→ **PROBLEM TO WORK ON**
Read the listing below. Then repeat it exactly.
....
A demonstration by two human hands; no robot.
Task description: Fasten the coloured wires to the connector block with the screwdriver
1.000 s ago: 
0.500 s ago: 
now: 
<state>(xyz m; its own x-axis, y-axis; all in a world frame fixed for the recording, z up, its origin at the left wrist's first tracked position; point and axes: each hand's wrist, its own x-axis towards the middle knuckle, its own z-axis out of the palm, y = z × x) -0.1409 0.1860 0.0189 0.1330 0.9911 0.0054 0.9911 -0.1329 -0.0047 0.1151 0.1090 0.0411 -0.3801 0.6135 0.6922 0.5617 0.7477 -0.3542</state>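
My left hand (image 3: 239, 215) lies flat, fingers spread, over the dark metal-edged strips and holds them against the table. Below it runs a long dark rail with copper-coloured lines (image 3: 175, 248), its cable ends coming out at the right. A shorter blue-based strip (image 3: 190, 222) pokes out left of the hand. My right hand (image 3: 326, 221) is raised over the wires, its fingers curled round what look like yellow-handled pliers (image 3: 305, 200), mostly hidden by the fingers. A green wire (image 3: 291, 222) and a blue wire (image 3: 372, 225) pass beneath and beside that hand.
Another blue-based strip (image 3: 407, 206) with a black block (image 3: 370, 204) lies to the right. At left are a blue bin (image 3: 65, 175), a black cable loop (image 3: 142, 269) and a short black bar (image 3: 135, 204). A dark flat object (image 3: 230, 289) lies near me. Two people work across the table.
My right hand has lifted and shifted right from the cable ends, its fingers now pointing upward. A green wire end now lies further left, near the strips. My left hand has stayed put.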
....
→ **WRITTEN ANSWER**
A demonstration by two human hands; no robot.
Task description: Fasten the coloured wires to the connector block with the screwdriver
1.000 s ago: 
0.500 s ago: 
now: 
<state>(xyz m; its own x-axis, y-axis; all in a world frame fixed for the recording, z up, its origin at the left wrist's first tracked position; point and axes: each hand's wrist, its own x-axis towards the middle knuckle, its own z-axis out of the palm, y = z × x) -0.1409 0.1860 0.0189 0.1330 0.9911 0.0054 0.9911 -0.1329 -0.0047 0.1151 0.1090 0.0411 -0.3801 0.6135 0.6922 0.5617 0.7477 -0.3542</state>
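My left hand (image 3: 239, 215) lies flat, fingers spread, over the dark metal-edged strips and holds them against the table. Below it runs a long dark rail with copper-coloured lines (image 3: 175, 248), its cable ends coming out at the right. A shorter blue-based strip (image 3: 190, 222) pokes out left of the hand. My right hand (image 3: 326, 221) is raised over the wires, its fingers curled round what look like yellow-handled pliers (image 3: 305, 200), mostly hidden by the fingers. A green wire (image 3: 291, 222) and a blue wire (image 3: 372, 225) pass beneath and beside that hand.
Another blue-based strip (image 3: 407, 206) with a black block (image 3: 370, 204) lies to the right. At left are a blue bin (image 3: 65, 175), a black cable loop (image 3: 142, 269) and a short black bar (image 3: 135, 204). A dark flat object (image 3: 230, 289) lies near me. Two people work across the table.
My right hand has lifted and shifted right from the cable ends, its fingers now pointing upward. A green wire end now lies further left, near the strips. My left hand has stayed put.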

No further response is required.